Approaches for using different climate scenarios that are conditional on the spread in climate-model projections are available, have been tested to a limited extent in South Florida, and should be adopted for the CERP mid-course assessment. The spread in climate forecasts for South Florida may decrease with continued research and improvements in the representation of modeled processes, but considerable uncertainty about future climate will likely persist. Because the spread (uncertainties) in climate forecasts will propagate into hydrologic predictions, results of a coupled climate-hydrologic analysis will yield a spectrum of potential hydrologic futures. This spectrum could shift or even broaden when interactions with alternative projections for sea-level rise are incorporated into the analyses. Nevertheless, the complicating effects of climate change and sea-level rise should not be ignored. Rather they should be characterized and brought to the fore using decision making under deep uncertainty (DMDU) planning processes such as robust decision making (RDM) (Groves and Lempert., 2007; Lempert et al., 2006). These approaches can be used to identify projects that do or do not meet management goals under a large number of climate change and sea level–rise scenarios.

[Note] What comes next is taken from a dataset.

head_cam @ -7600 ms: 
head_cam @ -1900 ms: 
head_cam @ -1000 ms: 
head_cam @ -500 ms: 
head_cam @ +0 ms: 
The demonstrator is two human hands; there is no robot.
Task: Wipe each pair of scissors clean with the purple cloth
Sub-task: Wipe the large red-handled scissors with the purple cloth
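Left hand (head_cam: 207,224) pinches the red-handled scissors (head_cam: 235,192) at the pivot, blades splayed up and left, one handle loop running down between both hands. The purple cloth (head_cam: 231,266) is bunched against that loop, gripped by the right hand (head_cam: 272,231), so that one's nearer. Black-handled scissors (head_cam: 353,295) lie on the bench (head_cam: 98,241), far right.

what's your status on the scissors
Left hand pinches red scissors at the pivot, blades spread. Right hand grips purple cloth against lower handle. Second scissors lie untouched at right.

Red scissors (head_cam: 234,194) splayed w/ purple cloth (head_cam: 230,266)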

Such decision support tools can help inform the design of restoration infrastructure that will be durable through
the 21st century and sufficiently flexible to perform under conditions that may be very different from those today.

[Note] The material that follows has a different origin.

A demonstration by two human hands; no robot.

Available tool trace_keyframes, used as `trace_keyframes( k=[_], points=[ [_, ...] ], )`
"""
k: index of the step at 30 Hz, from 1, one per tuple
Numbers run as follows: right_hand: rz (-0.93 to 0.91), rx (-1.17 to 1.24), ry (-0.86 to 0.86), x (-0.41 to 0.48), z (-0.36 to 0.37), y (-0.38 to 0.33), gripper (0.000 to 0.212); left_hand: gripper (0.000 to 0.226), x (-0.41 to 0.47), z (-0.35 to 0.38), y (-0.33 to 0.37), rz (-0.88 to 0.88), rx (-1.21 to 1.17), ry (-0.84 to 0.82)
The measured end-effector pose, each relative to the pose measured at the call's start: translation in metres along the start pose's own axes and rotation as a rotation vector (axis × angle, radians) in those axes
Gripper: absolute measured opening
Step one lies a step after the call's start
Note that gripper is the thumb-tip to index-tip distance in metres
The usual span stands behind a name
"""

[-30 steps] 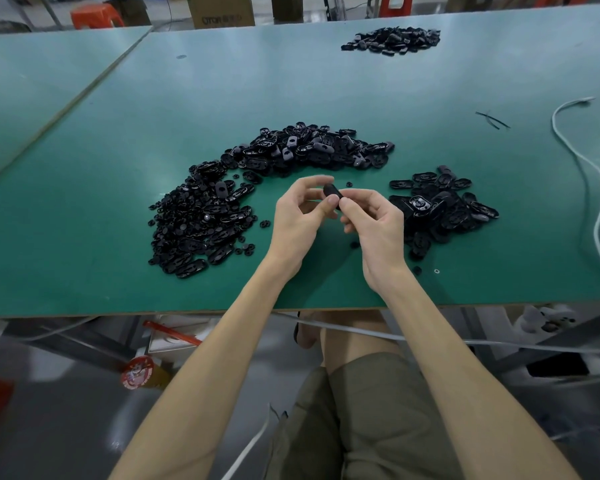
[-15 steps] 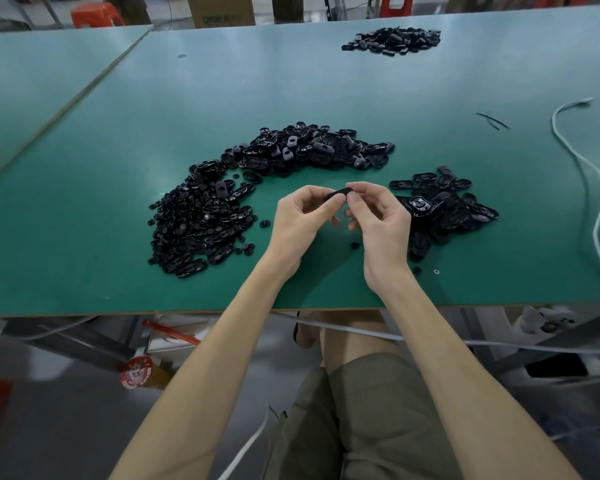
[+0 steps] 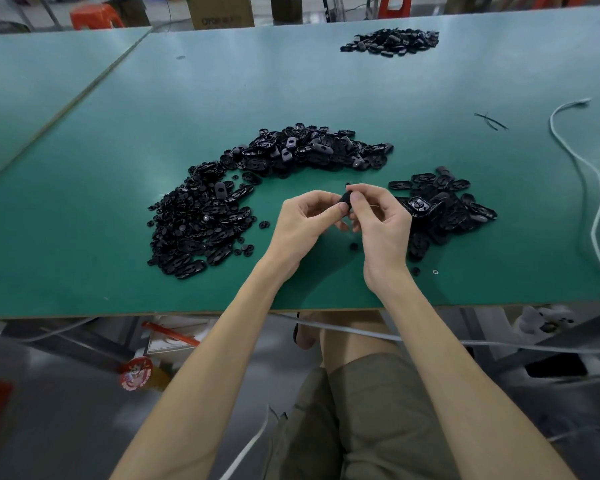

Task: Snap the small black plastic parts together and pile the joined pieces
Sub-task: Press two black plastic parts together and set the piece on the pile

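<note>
We see both hands raised just above the green surface (image 3: 111, 271), meeting at the fingertips between the two near heaps; the left hand (image 3: 302, 226) and the right hand (image 3: 381, 223) each pinch the same small black part (image 3: 345, 201), thumbs and forefingers curled onto it, the other fingers loosely folded. Half a second ago the piece showed as a thin edge between the fingertips; now it shows a rounded face, and the right thumb lies across its upper side while the left thumb presses from the other side; the hands themselves have scarcely shifted place. We judge from this that the part has been turned for the squeeze and that the snap is being made or has just been made; whether the halves are fully seated we cannot tell, since the fingers hide the seam.

The long curved pile of loose parts (image 3: 201, 223) lies to the left and beyond the hands; the smaller pile (image 3: 444, 206) sits just beside the right hand, and we take it for the joined pieces, so the drop should be short. A stray round piece (image 3: 353, 245) lies on the surface under the hands; another heap (image 3: 390, 41) rests at the far edge; a white cable (image 3: 589, 174) trails on the right.
</note>
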State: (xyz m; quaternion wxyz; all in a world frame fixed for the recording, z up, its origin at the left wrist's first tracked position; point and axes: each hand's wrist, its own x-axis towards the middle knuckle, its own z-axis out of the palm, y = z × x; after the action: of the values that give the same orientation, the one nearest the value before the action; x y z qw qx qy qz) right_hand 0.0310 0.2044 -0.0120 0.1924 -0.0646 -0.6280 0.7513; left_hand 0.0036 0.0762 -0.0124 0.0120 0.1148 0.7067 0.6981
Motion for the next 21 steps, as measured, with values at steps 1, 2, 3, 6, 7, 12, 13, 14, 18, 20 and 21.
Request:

Evaluation of the hydrologic and ecological outcomes achieved by each climate and implementation scenario would demonstrate the effect of projects already constructed and outcomes that might be achieved under future conditions following completion of major increments of the CERP. It would also illuminate ecosystem goals that are unlikely to be met as implementation of the current plan proceeds, providing a foundation for potential adjustment of CERP planning and implementation to achieve desirable outcomes in the face of climate change and to enable targeting of future investments where they can make a difference to the system for decades to come.

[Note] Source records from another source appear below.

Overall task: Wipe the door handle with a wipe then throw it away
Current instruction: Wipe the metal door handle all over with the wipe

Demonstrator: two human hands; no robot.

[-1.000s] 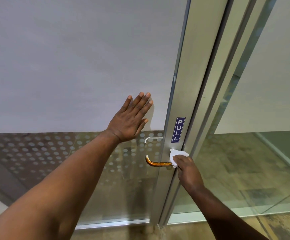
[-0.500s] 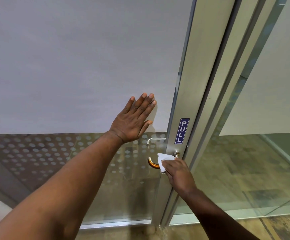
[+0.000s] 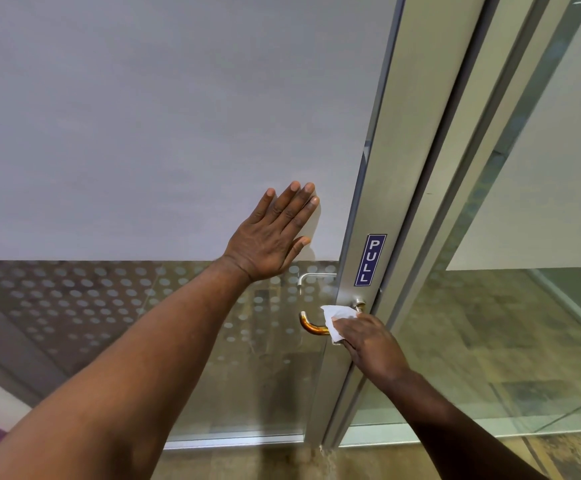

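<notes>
Frosted glass fills most of the view, with a metal door frame (image 3: 403,188) carrying a PULL sign (image 3: 370,260). Pressed flat on the glass, the left hand (image 3: 271,237) has its 5 fingers extended and close together. Lower down, the right hand (image 3: 368,341) clamps a white wipe (image 3: 338,320) around the door handle (image 3: 311,327), whose long axis runs leftward from those fingers (its curved free end showing bare), so the right hand is the nearer one.
</notes>
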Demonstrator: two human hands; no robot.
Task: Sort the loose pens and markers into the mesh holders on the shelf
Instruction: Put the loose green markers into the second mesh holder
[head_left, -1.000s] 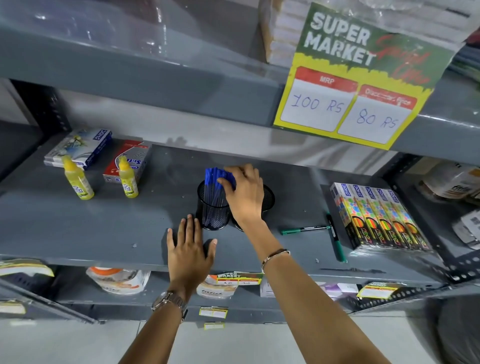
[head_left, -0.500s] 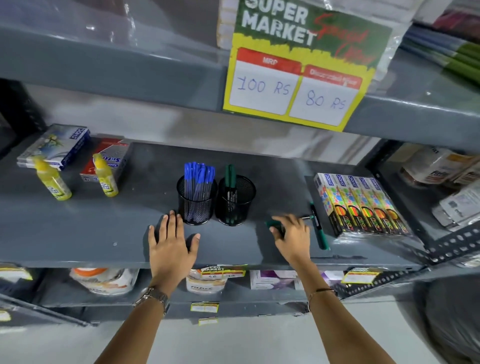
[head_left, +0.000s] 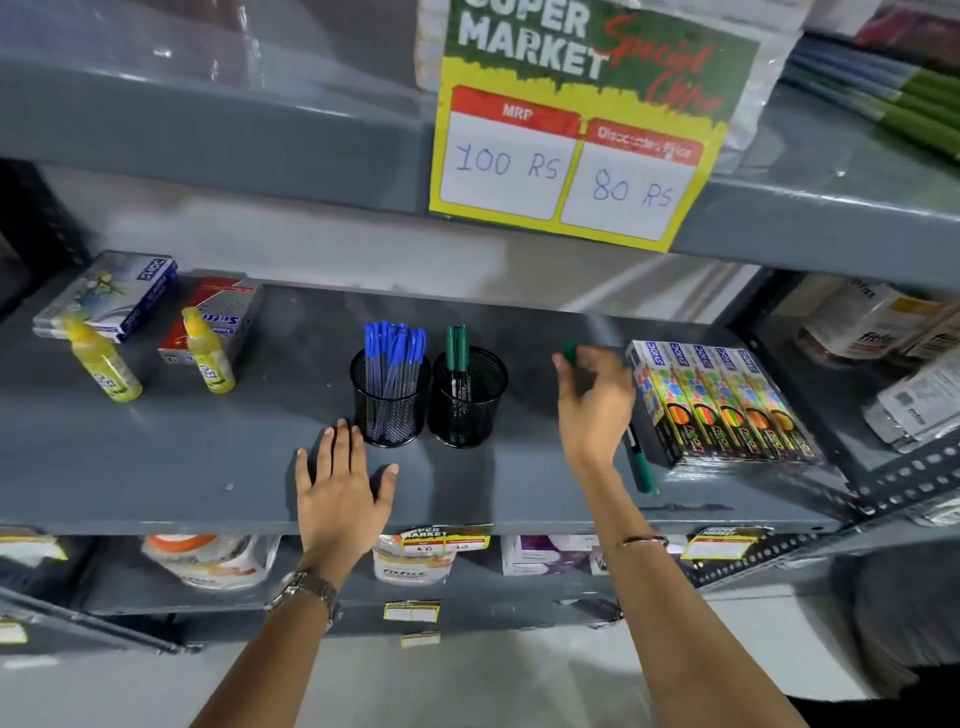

Outside of the CERP, the SFWMD is developing impressive expertise in decision making under deep uncertainty2 that provides excellent frameworks for planning robust projects that deliver desired benefits across a wide range of possible future conditions. Following the mid-course assessment, the CERP agencies could use this expertise to inform future decision making.
SCIENCE TO ADVANCE THE CERP
Scientific understanding is fundamental to all aspects of Everglades restoration. It was crucial to the original development of the CERP and key advances made in the early years, such as the development of conceptual ecological models, were innovative and groundbreaking. Scientific knowledge is still advancing on many fronts, and new tools and approaches are being applied to yield insight on system dynamics and to support planning. However, there is an ongoing need for research and tool development to understand system change and how restoration affects it. This section presents several areas of research and tool development that would be useful components of a forward-looking science program to better support the CERP. These should be considered examples of the types of important issues that should be addressed. The committee also describes a programmatic approach to better support forward-looking research and development that is essential to the long-term success of CERP.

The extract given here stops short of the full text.